Now, this list of foods may seem somewhat random at first, but there’s method to the madness.  The Wordsman’s lovely assistant is quite smart, after all.  She’s also–have I mentioned this yet?–lovely.

A. 芝士蛋糕 B. 酸辣湯 C. 冰淇淋 D. 鍋貼 E. 三明治 F. 罗非鱼 G. 華夫餅

Posted in Know Your Picture Characters | 4 Comments »

4 Responses

  1. TheomanZero Says:

    Oh boy. Here goes:
    A. Waffles: This contains a character that means “earth” (or possibly it’s that character that looks like the one that means “earth” but is actually totally different), and waffles are kind of earthy?
    B. Ice Cream: Um . . . the first character kind of looks like a freezer?
    C. Tilapia: I think I see the character for “water” in there, and fish live in water.
    D. Potstickers: These are a pretty common Chinese food, and this answer only has two characters.
    E. Sandwich: There are three lines at the beginning, for two pieces of bread with something between them.
    F. Hot and Sour Soup: The first character is kind of pointy, like “hot”, and the second character is kind of bristly, like “sour”, and the third character sort of looks like a bowl with a spoon in it.
    G. Cheesecake: I have no friggin’ idea.

  2. A(nother) Fan Says:

    This isn’t my actual answer (which I’ll try to get in this weekend), but, apropos of the holiday, did you know that tilapia are sometimes called “St. Peter’s fish,” and that they are actually found in the Sea of Galilee?

    Also, (and perhaps somewhat off the subject), did you know there really were things called “dire wolves.” George R. R. Martin did not just toally make them up.

    I love Wikipedia!

  3. Shirley Says:

    If W.W. doesn’t know much about hanzi, how can an ancient, insular, small town provincial like me be expected to answer this puzzle? Obviously, she can’t. So I expect the lovely smart assistant to be tolerant when judging my answers. So, here goes:

    A. Hot and sour soup. The longest hanzi and it has 4 figures, corresponding to the 4 words in the name,

    B. Pot stickers. It just looks like pot stickers.

    C. Tilapia. The little man in the first figure is fishing for the two tilapia.

    D. Cheesecake. Most cheesecakes are sort of dense, like the hanzi.

    E. Ice cream. It looks cold.

    F. Waffle. There is a waffle- looking thing at the end and it is covered with syrup.

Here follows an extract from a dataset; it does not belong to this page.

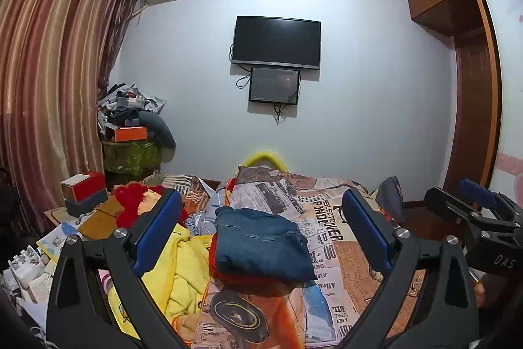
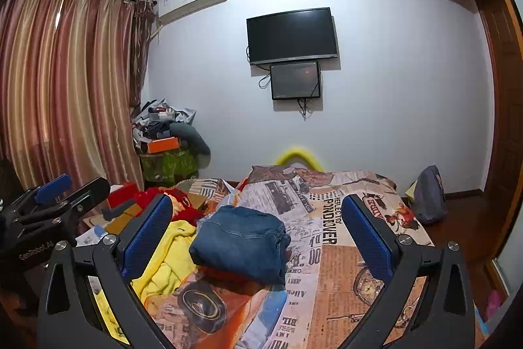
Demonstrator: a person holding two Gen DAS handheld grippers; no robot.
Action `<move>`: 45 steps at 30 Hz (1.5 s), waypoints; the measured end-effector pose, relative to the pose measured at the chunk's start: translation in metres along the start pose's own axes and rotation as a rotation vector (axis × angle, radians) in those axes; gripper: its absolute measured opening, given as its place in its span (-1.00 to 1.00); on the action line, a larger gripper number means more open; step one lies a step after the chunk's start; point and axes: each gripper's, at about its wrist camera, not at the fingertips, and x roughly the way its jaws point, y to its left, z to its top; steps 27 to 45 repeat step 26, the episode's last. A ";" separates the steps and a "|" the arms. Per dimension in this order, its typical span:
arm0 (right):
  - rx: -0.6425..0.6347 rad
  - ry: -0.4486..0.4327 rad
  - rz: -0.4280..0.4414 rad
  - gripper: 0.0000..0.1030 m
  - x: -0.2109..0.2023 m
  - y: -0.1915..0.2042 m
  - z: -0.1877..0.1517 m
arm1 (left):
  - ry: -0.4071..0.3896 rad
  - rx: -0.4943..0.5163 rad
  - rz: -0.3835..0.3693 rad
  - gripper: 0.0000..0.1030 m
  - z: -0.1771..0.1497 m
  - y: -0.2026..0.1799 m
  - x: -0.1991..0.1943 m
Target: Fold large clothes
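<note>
A folded pair of blue jeans (image 1: pixel 261 242) (image 2: pixel 240 242) lies on top of a folded red garment (image 1: pixel 242 278) in the middle of the bed. A crumpled yellow garment (image 1: pixel 183 273) (image 2: pixel 166 264) lies to the left of them, with a red fluffy garment (image 1: pixel 130 201) (image 2: pixel 176 201) behind it. My left gripper (image 1: pixel 261 228) hangs open above the bed, with the jeans seen between its blue pads and nothing held. My right gripper (image 2: pixel 258 231) is open too and holds nothing. Each gripper shows at the edge of the other's view.
The bed cover (image 1: pixel 327 251) (image 2: pixel 333 257) has a newspaper print. Boxes and papers crowd the left bedside (image 1: pixel 81 195). A heap of things (image 1: pixel 134 126) stands by the curtain (image 1: pixel 49 71). A grey bag (image 2: pixel 430 195) sits right of the bed. A television (image 1: pixel 276 41) hangs on the far wall.
</note>
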 end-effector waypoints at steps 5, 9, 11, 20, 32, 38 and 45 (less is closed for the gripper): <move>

    G. Tell me the little man between the pieces of bread isn’t going to be eaten by some giant carnivore. Please tell me.

  4. A(nother) Fan Says:

    A. Ice cream, because ice cream should always come first.

    B. Tilapia, because today is Easter, and the tilapia is “St. Peter’s Fish.”

    C. Hot and Sour Soup, hopefully with mushrooms (but maybe also ham).

    D. Waffles. Totally looks like a waffle iron, depicted in a couple of different ways.

    E. Sandwich. See Theoman’s answer. I think he nailed this one.

    F. Potstickers. Process of elimination.

    G. Cheesecake. This is the French version of cheesecake. note the Eiffel Tower in the characters.